Elm-conf videos are published!

Hey all! We’ve just published all the videos from elm-conf at https://2018.elm-conf.us/schedule. If you’d prefer to watch on YouTube directly, you can use this playlist: https://www.youtube.com/playlist?list=PLglJM3BYAMPHuB7zrYkH2Kin2vQOkr2xW

Thanks to everyone who came out to St. Louis for elm-conf. It was wonderful seeing you all, and I hope to see you again next year! We don’t have dates yet, but I’ll share here as soon as we do and our CFP will begin in early 2019. :tada:

In the meantime, it would help a whole lot if you could share the talks you found especially compelling or interesting with your friends and contacts on social media. It really helps get the word out about Elm, and is incredibly gratifying for the speakers to see their talks shared. :heart:


Great work on getting the videos published!

I found Richard Feldman’s talk really good, and I’m only partly saying that because what he describes is exactly the technique I stumbled upon by accident in my current project.

Although Richard probably also deserves credit for that, because the main reason I ended up with Dicts-as-database-tables is that it seemed to follow logically from a couple of tips from his previous talks: make impossible states impossible, and avoid deeply nested data structures wherever possible.

I was actually nervous that halfway through the talk he would say “only joking - don’t do this, it’s a terrible idea”, and then propose something completely different.


Ok, now that they’re published I can say what I’ve been absolutely DYING TO SAY:

Elm-UI’s testing of visual elements is a game changer. I pitched that to a client and they were blown away. It’s gone from them considering using Elm to it has to be Elm UI. Everyone should watch Matt’s talk.


There is another interesting (I would say more challenging) talk of Sam Rowe called “Complex Animations Done Well” which tries to introduce complexity into the elm architecture, i.e. multiple states management: true state, current visual state, target visual state instead of just one single state.

This is promising and I wish the community will one day tackle these problems and succeed. Kind of vuejs philosophy to fit small AND big (= complex) projects ( The Progressive JavaScript Framework ).

If you are reading Sam:
Could you make a repo on your github demonstrating the spring and exit animation examples using this states management?
Do you plan to publish a package?


Hi, I’m glad to hear you found the talk interesting!

I definitely do want to put out an example repo and potentially a package as well at some point but probably not for a while as I need to find the time to do it and I feel it’s the sort of thing that’s better to do well than do quickly. I’ll post it on discourse or slack when I do though and I’d also definitely be interested to hear people experiences implementing either the approach I outline or completely different ones. Given that pure functional programming is still pretty new and uncommon on the web I feel there’s a lot of room for experimentation!
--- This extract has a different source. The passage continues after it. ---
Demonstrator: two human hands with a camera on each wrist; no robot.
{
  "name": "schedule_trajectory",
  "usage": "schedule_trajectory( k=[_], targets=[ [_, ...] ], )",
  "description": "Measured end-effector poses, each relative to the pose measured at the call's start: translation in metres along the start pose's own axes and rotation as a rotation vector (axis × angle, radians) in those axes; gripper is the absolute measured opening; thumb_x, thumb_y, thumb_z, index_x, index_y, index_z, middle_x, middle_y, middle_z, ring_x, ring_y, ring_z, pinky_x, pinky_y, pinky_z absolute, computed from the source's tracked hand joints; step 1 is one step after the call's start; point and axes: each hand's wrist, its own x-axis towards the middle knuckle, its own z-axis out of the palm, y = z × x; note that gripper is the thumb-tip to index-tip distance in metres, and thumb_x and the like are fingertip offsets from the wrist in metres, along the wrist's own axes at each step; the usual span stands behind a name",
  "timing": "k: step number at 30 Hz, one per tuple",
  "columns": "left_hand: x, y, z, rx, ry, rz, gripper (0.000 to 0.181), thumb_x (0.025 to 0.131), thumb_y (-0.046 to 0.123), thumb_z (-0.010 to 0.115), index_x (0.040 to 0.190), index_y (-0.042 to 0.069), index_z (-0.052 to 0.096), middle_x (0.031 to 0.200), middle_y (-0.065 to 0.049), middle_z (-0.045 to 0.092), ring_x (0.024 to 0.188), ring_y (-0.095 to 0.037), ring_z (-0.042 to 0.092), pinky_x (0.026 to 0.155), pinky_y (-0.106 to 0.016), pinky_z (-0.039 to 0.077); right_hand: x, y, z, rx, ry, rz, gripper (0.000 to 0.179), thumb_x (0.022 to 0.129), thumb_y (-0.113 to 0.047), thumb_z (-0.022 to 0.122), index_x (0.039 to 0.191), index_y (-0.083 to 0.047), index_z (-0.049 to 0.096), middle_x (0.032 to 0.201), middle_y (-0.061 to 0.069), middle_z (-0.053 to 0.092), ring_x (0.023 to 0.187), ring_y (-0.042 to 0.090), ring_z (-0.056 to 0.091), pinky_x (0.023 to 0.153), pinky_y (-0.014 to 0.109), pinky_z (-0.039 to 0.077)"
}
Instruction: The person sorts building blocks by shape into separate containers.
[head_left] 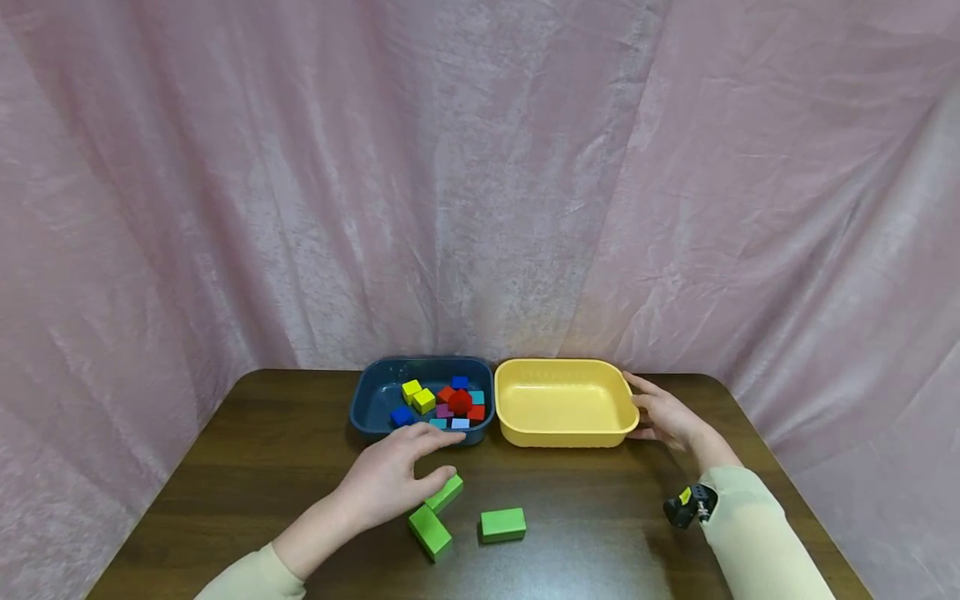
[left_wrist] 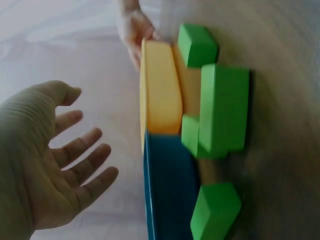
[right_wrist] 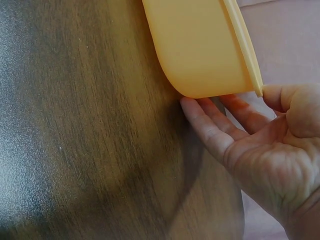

I really enjoyed your talk too @sam!

I’m excited to see how you, and others, push the story of animation further within Elm.

Enjoyed every other talk I’ve watched so far as well: Feldman on modeling relational data with dicts; Matthew on elm-ui and it’s evolution from style-elements; Dillon on leveraging libraries which use code generation to provide type guarantees while interacting with GraphQL or ports.

PS - @dillonkearns - thought you might find this code generation project interesting. Helping provide compile time guarantees while interacting with Ethereum smart contracts.